Giampiero Catone (born 1 June 1956 in Naples, Campania) is an Italian politician and journalist.

==Biography==
Giampiero Catone was born on 1 June 1956 in Naples. He graduated in Political Sciences at the D'Annunzio University of Chieti–Pescara.

In 2005, he became director for the political newspaper La Discussione. In the 2006 general election, Catone was elected in the Chamber of Deputies into the Forza Italia list and he joined the DCA-NPSI group.

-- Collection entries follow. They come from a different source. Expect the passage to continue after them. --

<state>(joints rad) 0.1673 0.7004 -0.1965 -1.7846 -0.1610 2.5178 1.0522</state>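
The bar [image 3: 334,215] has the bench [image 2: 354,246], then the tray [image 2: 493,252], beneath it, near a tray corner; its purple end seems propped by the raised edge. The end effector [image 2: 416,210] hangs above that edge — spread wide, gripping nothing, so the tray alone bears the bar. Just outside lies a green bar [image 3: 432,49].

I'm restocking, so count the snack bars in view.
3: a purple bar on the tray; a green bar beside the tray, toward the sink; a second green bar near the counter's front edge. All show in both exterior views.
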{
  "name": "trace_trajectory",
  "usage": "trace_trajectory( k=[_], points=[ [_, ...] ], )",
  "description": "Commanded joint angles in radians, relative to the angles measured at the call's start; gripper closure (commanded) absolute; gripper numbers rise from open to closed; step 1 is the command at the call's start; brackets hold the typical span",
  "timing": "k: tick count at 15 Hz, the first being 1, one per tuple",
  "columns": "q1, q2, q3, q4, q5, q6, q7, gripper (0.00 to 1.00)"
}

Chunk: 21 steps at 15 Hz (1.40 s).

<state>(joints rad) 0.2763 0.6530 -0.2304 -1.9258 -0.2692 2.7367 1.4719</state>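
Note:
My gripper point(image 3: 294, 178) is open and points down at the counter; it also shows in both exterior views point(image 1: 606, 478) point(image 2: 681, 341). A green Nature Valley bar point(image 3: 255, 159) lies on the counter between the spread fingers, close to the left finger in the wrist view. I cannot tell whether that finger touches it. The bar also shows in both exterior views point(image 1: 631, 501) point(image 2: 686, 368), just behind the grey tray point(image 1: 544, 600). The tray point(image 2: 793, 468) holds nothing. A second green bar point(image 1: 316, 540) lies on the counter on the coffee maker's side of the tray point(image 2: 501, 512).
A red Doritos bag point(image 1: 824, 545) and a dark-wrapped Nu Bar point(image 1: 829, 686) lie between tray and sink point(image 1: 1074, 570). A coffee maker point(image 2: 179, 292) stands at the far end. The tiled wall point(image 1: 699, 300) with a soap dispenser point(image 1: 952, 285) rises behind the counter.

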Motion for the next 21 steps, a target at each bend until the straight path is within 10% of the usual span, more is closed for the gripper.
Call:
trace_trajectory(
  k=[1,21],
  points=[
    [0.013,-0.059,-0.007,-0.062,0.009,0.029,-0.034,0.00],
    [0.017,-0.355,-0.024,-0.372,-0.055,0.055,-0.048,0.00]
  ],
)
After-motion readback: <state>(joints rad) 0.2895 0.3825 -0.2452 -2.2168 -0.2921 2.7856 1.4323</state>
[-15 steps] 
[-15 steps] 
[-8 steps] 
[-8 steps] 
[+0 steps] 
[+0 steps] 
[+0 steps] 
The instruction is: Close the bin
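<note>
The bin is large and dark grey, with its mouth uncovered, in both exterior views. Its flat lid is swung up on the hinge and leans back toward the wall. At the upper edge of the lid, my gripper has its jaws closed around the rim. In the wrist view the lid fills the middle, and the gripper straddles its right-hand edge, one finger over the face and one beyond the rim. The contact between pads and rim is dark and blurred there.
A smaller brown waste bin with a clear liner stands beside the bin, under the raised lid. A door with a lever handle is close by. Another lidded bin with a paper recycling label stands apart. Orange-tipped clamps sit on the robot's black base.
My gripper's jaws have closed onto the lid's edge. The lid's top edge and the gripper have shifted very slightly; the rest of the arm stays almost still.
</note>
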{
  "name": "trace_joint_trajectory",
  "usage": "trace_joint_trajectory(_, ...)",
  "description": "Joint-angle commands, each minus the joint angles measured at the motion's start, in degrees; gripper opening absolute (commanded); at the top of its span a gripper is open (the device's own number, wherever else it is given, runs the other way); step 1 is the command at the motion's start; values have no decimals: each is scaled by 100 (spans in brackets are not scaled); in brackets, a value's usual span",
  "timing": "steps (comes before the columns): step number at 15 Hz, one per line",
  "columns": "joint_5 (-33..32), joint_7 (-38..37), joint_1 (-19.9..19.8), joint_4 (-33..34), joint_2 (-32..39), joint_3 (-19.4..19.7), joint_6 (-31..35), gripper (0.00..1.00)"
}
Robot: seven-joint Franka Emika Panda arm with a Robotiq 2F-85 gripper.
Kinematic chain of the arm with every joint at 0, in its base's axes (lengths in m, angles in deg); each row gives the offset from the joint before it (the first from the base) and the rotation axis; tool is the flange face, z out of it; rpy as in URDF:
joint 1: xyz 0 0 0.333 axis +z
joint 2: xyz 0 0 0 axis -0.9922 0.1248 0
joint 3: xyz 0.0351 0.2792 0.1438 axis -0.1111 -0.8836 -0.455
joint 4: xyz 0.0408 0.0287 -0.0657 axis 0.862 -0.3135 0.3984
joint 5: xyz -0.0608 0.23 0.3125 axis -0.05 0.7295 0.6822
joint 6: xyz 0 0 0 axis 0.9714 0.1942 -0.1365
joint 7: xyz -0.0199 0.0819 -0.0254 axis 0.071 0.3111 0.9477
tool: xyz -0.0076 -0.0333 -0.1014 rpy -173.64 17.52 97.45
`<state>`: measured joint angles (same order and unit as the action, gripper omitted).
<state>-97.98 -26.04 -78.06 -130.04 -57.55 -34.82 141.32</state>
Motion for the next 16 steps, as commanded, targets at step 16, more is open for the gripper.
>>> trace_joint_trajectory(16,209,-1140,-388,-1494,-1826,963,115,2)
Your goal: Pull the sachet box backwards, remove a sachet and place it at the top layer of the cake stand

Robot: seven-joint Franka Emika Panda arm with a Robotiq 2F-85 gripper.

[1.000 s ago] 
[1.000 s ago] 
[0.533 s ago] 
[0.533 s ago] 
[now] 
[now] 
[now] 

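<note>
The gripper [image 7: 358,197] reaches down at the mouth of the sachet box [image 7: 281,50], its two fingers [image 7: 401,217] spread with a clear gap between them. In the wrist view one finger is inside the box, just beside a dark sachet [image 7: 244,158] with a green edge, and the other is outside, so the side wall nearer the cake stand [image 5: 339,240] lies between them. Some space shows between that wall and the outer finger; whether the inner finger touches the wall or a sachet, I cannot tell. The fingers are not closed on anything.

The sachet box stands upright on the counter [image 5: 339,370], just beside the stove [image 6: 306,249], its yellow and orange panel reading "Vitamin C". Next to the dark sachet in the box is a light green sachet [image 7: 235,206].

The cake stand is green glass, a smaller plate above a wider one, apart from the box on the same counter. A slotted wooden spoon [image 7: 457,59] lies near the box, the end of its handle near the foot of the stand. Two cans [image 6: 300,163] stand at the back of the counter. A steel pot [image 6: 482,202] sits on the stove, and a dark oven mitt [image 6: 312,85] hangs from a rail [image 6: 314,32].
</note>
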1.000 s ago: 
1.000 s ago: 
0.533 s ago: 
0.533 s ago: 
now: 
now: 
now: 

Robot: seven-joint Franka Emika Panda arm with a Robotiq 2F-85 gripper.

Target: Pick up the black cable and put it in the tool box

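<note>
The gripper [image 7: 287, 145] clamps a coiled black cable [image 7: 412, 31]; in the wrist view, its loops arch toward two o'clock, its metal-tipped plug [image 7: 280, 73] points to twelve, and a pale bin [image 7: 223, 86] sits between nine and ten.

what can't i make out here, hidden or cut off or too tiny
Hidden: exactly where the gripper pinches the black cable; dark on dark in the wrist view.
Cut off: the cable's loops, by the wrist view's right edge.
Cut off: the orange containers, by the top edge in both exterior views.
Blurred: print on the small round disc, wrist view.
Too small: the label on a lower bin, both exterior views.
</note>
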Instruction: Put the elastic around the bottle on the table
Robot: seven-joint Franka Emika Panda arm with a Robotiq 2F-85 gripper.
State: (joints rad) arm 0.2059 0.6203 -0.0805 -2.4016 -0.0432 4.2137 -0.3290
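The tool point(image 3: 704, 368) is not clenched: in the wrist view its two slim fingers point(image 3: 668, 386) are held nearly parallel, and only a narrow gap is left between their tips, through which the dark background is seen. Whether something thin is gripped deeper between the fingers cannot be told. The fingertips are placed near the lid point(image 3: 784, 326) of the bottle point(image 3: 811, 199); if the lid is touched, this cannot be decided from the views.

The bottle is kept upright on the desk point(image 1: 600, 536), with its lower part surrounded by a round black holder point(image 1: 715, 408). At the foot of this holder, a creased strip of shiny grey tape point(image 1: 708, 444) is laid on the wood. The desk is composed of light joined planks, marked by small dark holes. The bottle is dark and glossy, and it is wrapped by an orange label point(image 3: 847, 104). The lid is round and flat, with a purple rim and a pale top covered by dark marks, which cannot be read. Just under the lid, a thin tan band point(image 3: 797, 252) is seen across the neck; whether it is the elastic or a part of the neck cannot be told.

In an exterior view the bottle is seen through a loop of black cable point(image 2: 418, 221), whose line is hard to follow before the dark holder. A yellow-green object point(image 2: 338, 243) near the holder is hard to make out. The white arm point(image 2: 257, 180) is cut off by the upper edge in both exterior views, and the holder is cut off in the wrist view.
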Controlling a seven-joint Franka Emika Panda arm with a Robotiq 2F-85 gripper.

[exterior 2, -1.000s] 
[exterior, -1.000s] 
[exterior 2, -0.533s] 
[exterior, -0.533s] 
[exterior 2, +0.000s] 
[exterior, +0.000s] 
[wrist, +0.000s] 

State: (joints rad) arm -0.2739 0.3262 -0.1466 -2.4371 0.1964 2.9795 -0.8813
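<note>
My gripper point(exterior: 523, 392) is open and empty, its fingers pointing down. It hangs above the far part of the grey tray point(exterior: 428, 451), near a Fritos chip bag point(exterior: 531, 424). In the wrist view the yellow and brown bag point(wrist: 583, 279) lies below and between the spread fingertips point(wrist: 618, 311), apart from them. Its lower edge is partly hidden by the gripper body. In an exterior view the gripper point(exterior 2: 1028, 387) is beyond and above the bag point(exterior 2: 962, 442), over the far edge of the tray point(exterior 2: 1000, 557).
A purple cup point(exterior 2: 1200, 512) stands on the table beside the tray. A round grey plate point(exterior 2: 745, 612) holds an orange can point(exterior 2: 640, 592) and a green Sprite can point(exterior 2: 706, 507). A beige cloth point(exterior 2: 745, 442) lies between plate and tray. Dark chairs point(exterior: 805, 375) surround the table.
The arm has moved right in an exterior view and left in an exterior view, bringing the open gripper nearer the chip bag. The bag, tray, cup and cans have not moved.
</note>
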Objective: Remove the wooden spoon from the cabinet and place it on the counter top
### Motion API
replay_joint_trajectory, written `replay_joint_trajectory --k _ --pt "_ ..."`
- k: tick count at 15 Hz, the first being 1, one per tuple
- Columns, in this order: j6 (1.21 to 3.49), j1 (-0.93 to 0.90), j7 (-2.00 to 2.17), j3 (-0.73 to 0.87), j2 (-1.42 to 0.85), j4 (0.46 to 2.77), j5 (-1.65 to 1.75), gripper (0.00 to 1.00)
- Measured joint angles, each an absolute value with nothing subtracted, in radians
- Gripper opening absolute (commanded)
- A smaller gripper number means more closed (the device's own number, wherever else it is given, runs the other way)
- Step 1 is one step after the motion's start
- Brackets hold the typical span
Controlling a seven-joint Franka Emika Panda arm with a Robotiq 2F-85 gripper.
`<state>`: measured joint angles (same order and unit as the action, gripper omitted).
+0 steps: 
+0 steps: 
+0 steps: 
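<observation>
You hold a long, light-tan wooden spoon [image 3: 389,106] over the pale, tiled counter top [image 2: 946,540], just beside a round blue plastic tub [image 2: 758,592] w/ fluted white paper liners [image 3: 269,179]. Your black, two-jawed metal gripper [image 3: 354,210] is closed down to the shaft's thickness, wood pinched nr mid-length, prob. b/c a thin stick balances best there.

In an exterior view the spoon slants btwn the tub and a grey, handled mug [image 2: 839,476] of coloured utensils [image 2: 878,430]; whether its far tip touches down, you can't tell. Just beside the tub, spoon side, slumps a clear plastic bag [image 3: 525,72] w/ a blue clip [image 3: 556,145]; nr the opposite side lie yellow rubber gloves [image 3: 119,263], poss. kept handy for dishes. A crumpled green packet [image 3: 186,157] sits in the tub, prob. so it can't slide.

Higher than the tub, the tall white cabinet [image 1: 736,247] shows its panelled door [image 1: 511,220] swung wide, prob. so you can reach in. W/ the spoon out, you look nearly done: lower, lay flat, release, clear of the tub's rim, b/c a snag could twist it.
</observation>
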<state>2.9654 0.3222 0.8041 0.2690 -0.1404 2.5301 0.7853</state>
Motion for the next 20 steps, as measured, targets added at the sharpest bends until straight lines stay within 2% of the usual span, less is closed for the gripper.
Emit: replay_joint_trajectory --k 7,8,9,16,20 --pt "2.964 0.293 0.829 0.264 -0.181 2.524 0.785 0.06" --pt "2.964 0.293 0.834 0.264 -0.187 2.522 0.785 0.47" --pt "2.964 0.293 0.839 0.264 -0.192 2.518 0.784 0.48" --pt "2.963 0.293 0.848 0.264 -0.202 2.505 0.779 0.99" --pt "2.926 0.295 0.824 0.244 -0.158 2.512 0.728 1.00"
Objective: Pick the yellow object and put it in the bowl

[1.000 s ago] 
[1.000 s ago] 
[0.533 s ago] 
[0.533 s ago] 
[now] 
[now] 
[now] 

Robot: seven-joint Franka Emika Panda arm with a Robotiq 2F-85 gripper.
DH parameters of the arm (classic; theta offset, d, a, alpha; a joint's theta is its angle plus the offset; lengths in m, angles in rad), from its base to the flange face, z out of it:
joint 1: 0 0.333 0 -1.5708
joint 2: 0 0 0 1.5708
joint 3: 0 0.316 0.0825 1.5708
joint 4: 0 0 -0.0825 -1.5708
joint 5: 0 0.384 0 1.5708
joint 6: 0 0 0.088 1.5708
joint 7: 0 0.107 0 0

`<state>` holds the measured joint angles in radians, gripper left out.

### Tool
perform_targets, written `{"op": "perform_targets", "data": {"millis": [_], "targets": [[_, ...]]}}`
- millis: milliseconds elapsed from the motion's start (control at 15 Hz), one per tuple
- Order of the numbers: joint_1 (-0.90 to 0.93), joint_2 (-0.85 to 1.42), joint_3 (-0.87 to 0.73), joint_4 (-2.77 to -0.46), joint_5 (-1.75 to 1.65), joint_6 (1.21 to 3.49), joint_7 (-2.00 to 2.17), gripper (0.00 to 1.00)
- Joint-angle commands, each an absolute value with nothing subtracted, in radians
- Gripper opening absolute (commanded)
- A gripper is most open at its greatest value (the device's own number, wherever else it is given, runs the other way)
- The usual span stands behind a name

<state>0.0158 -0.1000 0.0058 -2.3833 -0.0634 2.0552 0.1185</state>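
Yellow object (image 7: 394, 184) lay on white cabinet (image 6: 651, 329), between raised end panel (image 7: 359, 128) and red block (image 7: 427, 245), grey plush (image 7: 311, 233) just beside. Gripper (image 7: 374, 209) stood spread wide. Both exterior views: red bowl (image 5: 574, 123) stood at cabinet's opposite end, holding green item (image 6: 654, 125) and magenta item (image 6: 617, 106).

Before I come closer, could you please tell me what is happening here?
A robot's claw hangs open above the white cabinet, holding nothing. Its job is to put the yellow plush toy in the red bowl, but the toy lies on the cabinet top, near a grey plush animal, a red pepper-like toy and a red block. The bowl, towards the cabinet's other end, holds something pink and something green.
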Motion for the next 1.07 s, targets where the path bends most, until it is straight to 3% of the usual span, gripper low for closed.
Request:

In the 2008 general election Catone was again elected in the Chamber of Deputies with The People of Freedom.
On 23 September 2010, he left the PDL's group to join Future and Freedom. On 14 December 2010 he decided to vote the trust to the Berlusconi Cabinet and he announced the abandonment of FLI, to switch to the mixed group.

On 20 January 2011 he joined the Responsible Initiative group and on 5 May he was appointed Undersecretary to the Ministry for the Environment, Land and Sea of the Berlusconi Cabinet.

In March 2012 Catone joined with his clubs "La Discussione" to the new Christian Democracy led by Gianni Fontana, while in November he founded Popular Agreement.

In the 2013 general election Catone was candidated with Popular Agreement into the centre-right coalition, but he was not re-elected.

On 9 May 2001, Catone was arrested together with his brother Massimo and other twelve people, only to be released the following day, along with all others, because the conditions for detention were not met. Catone was charged for two fraudulent bankruptcies by ₤25 billion each and the improper obtaining of ₤12 billion of non-repayable funding through the presentation of false documentation. On 23 February 2012 he was convicted in first instance. The verdict was overturned by the Italian Court of Cassation, which acquitted him, on 3 March 2015.

In 2003, he was indicted for the failure of Abatec, a company that manufactured diaper machines. Catone was acquitted for 9 of the 12 counts, while the remaining 3 were declared prescribed.